Zelfs in de tijd van Joegoslavië verdiende hij de woede van de autoriteiten en buitenlandse ambassades, vooral die van niet-gebonden landen. In 1984 werd hij getroffen door de staatscensuur voor de nummers Mangupi vam kvare dete en Besni psi. Dit laatste veroorzaakte een schandaal vanwege de verzen: “Griekse smokkelaars, Arabische studenten, negatieve elementen, jeugdige delinquenten en hondsdolle honden.” (Griekse smokkelaars, Arabische studenten, negatieve elementen, jeugddelinquenten en hondsdolle honden). De ambassades van drie Arabische landen en Zaïre dienden een protestbrief in. Het Joegoslavische Ministerie van Cultuur gaf opdracht tot een deskundige analyse van het lied.
In 1985 weigerde Jugoton vier nummers op het Istina-album te publiceren, dus veranderde de groep van label, waardoor uiteindelijk ‘slechts’ één nummer werd gecensureerd. Door zijn gedichten in 1987 in het Sava Centrum in Belgrado voor te lezen, maakte hij het publiek enthousiast, maar de aanklacht werd uiteindelijk afgewezen omdat de gedichten al waren gepubliceerd. Een jaar later werd hij ervan beschuldigd de werkende bevolking van Joegoslavië te hebben beledigd door een gedicht voor te lezen in een Montenegrijnse bar, maar ook deze zaak kwam voor de rechtbank terecht.
Na de val van Milošević trad hij in 2004 zelfs toe tot de regering als vice-minister van Cultuur, maar een jaar later moest hij zijn functie neerleggen omdat hij de journalisten van televisiezender B92 beschuldigde van ‘verraad aan de natie’ en anti-Servisch gedrag. Politiek”. Er werd ook kritiek gehoord vanwege zijn optreden op de bijeenkomst van de huidige president Aleksandar Vučić in 2019. Ter verdediging zei hij dat hij geen voorstander was van welke politieke partij dan ook en dat hij alleen om patriottische redenen als artiest deelnam.

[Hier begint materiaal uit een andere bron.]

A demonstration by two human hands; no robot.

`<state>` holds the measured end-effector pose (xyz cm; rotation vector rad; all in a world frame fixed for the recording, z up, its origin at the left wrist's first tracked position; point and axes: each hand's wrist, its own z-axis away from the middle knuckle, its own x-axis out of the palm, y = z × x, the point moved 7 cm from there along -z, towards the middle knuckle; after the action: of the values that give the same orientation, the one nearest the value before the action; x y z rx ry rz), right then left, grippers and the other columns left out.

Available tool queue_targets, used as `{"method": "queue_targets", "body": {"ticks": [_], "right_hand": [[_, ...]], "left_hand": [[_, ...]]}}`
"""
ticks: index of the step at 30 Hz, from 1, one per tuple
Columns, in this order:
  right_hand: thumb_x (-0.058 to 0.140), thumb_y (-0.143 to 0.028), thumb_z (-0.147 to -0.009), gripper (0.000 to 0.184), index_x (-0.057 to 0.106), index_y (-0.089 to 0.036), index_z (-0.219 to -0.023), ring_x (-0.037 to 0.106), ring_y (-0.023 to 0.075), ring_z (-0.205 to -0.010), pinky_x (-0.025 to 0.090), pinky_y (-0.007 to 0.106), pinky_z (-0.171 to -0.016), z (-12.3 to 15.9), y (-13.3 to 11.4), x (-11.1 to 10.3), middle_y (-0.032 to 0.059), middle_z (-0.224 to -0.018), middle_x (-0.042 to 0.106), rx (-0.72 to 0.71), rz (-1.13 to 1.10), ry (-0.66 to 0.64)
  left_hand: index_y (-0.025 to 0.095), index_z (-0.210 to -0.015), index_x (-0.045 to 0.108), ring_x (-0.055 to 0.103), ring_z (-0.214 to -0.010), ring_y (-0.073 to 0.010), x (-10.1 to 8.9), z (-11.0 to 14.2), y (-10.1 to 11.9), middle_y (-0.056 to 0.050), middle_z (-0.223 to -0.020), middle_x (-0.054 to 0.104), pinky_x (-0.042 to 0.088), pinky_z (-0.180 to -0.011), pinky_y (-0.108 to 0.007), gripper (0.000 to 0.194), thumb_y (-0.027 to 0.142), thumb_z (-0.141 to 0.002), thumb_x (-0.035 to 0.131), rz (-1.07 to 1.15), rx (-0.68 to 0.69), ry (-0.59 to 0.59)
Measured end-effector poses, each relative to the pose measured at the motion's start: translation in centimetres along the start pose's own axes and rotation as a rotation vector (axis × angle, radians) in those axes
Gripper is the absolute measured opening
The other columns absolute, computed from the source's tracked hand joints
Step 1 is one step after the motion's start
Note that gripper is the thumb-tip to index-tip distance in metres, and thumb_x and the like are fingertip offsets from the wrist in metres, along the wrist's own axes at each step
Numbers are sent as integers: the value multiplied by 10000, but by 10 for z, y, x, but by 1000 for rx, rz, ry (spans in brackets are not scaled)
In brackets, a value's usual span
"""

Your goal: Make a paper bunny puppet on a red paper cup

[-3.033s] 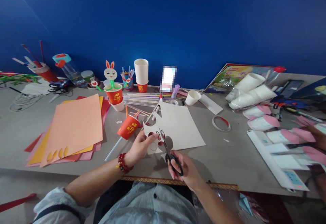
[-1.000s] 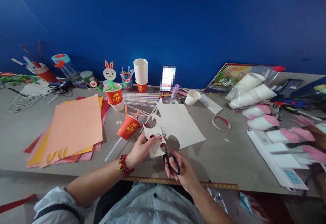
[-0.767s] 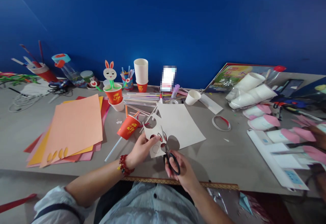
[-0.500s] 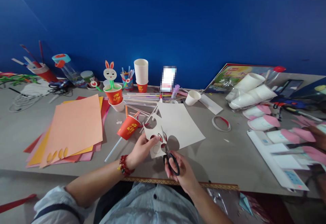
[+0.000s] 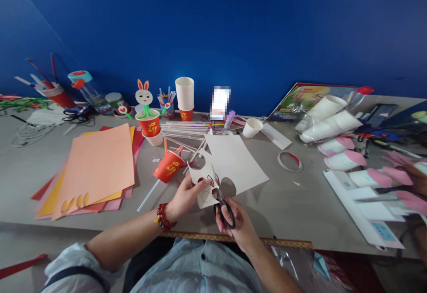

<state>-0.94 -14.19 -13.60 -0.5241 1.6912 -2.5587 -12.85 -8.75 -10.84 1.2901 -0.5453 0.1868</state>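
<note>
My left hand pinches a piece of white paper with cut-outs along its edge and drawn shapes on it, including a circle and red-filled ear-like outlines. My right hand holds black-handled scissors by the finger loops. Their blades lie at the paper, by the red-filled outlines. Just beyond both hands, a larger white sheet rests on the table. To the left of it, a red paper cup lies tipped over with straws through it.
Stacked coloured paper lies on the left. A rabbit-faced cup figure, stacked white cups and loose straws stand or lie behind. A tape roll sits to the right, near pink-and-white cups and another person's hand.
The scissors' blades have shifted very slightly against the paper. Both hands stay in nearly the same place.
</note>
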Motion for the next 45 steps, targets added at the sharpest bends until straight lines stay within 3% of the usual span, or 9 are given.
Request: {"method": "queue_targets", "body": {"ticks": [13, 27, 33, 37, 45], "right_hand": [[617, -779, -729, 595, 475, -201, -707, 282, 35, -333, 189, 180, -342, 0, -2, 1, -44, -461, 538, -67, 11, -3], [657, -783, -686, 606, 488, -203, -732, 262, 44, -366, 160, 187, -363, 2, -1, -1, -54, -442, 494, -24, -16, 48], [669, -728, -731, 571, 435, -209, -686, 272, 45, -382, 150, 191, -363, 3, -4, -2, -54, -457, 481, -37, 0, 17], [679, -713, -734, 566, 431, -207, -684, 301, 43, -382, 159, 188, -360, 4, -4, -2, -49, -473, 498, -43, -15, -9], [596, -740, -788, 559, 467, -196, -789, 270, 37, -360, 183, 181, -357, 7, -6, 1, -44, -483, 540, -52, -32, -36]], "left_hand": [[127, -830, 692, 605, -632, -132, 5, 1, -1, -37, -697, 660, 500, -638, -247, 244, 368, -860, 695, 8, 19, -43], [123, -858, 698, 611, -683, -151, 5, -1, -2, -51, -743, 676, 485, -684, -270, 253, 375, -841, 712, -15, -10, -61], [151, -785, 659, 525, -649, -109, -21, -4, -4, 2, -690, 621, 410, -611, -215, 236, 374, -805, 733, -33, 21, 154], [160, -758, 620, 501, -598, -97, -22, -7, -6, 31, -622, 587, 382, -584, -213, 237, 361, -788, 742, -16, 23, 145], [165, -798, 594, 545, -637, -117, -13, -3, -7, 12, -674, 637, 410, -635, -234, 256, 383, -806, 729, -49, 42, 90]]}}
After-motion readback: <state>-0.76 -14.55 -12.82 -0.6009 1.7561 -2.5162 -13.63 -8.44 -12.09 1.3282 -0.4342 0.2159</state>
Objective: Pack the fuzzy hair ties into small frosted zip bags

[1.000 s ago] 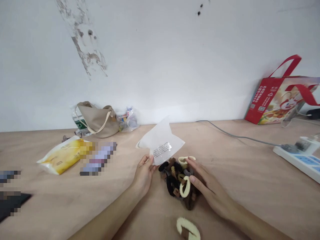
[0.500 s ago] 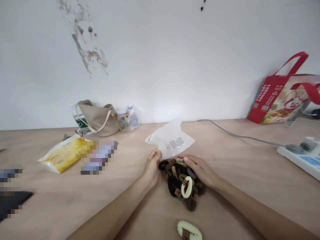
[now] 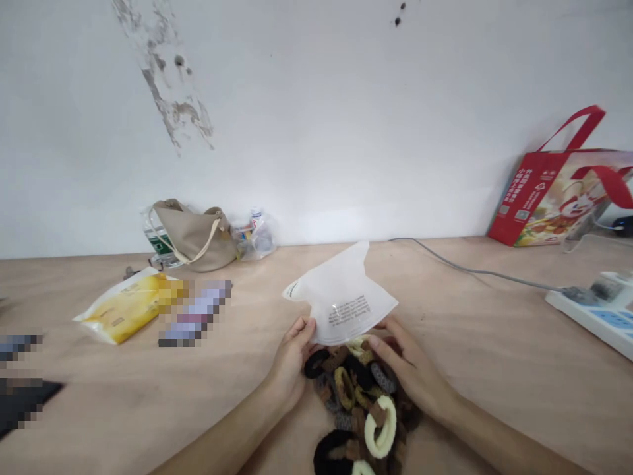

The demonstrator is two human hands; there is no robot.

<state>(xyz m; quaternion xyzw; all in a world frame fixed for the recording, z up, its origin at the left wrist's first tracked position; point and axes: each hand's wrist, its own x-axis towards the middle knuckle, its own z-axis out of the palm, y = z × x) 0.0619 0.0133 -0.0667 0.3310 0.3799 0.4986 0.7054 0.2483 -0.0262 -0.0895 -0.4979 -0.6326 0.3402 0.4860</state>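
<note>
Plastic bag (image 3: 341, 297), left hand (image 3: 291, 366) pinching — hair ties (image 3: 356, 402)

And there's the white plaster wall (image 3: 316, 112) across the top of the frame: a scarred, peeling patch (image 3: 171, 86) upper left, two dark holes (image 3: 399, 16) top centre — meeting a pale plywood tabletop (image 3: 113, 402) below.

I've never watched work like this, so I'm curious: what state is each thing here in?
Left hand: pinching the plastic bag's lower edge.
Right hand: fingers at the bag's lower edge, above the hair ties.
Plastic bag: translucent, raised off the table.
Hair ties: loose heap on the table.
Red gift bag: upright against the wall.
Power strip: cable plugged in.
</note>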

Ondanks veel nationalistische en onverdraagzame uitspraken nam de auteur deel aan veel anti-nationalistische composities en verbroederde hij met auteurs die sterk gekant waren tegen oorlog en conflicten met andere republieken. Eén daarvan is Rambo Amadeus. Bora was korte tijd ook lid van de groep Rani mraz z Đorđe Balašević en nam deel aan de creatie van het cultlied van de Joegoslavische (en ook post-Joegoslavische) jeugd Count on Us, dat zingt over de broederschap en eenheid van de Zuid-Slavische naties en het socialisme.
Hij werkte samen met veel Kroatische, Bosnische en Sloveense muzikanten, zoals Witte knop, Zoran Predin, Arsen Dedic, Mooie Brena, Zdravko Koliek, Bisera Veletanlić, Dennis & Dennis, Željko Bebek en anderen.